> [Task goal]:
Each line of the material, from the first through the one containing "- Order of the", is to be written out exactly.

> [Dataset content]:
============

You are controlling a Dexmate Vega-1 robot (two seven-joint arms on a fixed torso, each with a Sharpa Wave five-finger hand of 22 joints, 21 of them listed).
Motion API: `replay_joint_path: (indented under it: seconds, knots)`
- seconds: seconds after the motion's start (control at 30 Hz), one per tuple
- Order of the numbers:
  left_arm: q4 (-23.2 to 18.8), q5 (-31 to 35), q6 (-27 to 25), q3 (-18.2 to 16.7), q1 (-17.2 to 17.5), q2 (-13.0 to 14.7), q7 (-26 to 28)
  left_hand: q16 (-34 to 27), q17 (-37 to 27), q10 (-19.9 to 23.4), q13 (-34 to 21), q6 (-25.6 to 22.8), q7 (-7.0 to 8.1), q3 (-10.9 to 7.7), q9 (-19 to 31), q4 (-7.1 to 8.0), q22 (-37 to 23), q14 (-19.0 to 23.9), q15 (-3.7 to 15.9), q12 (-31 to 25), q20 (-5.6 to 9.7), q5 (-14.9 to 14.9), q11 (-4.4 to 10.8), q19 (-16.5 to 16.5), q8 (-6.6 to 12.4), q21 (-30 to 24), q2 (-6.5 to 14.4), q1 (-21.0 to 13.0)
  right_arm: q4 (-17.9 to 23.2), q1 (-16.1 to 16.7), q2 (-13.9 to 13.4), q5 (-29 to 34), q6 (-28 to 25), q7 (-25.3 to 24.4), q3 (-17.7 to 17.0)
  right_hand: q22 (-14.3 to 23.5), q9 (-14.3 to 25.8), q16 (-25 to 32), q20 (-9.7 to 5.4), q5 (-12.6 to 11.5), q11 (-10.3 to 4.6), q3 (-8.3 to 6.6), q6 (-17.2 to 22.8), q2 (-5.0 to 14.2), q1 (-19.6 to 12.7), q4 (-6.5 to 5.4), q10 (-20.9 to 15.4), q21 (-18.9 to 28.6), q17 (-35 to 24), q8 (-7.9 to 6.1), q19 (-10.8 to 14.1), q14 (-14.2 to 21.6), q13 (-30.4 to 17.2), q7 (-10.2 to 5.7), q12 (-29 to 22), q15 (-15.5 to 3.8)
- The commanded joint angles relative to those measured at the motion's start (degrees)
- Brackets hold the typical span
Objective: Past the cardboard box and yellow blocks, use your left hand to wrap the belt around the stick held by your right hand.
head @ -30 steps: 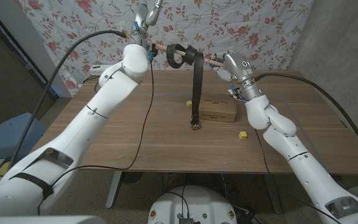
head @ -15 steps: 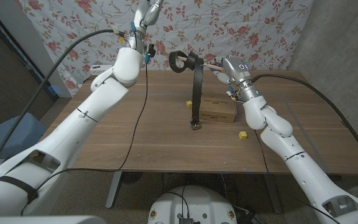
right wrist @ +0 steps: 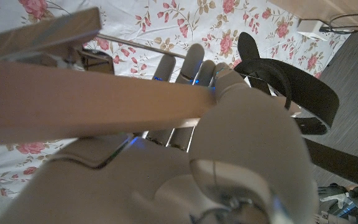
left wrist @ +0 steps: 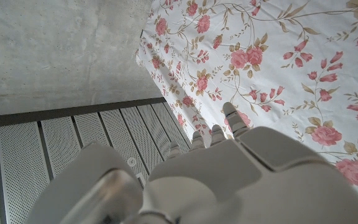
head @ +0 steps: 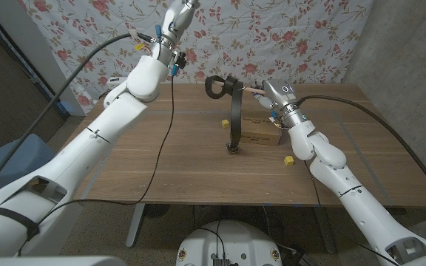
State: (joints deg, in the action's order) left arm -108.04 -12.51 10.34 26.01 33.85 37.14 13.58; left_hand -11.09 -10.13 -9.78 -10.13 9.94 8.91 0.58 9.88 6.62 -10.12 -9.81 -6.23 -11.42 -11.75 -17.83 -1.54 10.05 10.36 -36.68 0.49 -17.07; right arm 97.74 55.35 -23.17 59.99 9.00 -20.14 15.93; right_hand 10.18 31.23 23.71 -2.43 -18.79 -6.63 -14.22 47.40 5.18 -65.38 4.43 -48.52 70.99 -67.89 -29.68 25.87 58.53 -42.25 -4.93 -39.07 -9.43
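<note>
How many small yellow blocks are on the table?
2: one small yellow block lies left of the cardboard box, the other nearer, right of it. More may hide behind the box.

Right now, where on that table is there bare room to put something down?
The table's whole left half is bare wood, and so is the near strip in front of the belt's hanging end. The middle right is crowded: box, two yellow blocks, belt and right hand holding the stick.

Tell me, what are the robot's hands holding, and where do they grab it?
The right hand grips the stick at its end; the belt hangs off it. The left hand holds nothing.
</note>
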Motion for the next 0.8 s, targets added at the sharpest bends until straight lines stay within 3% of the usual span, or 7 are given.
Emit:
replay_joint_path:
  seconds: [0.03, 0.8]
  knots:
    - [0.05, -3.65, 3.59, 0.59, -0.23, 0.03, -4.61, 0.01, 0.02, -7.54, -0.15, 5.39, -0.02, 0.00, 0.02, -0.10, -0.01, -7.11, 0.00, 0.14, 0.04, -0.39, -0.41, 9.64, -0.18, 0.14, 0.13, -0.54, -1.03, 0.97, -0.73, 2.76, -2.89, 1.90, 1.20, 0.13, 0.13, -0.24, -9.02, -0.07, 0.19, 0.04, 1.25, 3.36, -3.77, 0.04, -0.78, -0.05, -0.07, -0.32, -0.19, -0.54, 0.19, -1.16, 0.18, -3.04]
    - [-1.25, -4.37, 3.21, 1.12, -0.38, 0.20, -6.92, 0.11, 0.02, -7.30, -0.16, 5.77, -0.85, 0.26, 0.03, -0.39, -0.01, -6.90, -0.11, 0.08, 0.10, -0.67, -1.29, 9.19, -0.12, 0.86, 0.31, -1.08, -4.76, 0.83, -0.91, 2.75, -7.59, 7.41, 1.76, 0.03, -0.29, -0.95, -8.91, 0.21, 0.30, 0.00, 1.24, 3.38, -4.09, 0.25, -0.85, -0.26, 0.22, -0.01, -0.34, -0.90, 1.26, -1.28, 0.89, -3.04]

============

> [Exercise solution]:
You are controlling a Dexmate Vega-1 robot (two seven-joint arms on a fixed torso, each with a Sharpa Wave five-finger hand of 22 joints, 21 of them listed).
Motion API: `replay_joint_path: (indented under it: seconds, knots)`
- seconds: seconds after the motion's start (control at 30 Hz), one per tuple
- Order of the numbers:

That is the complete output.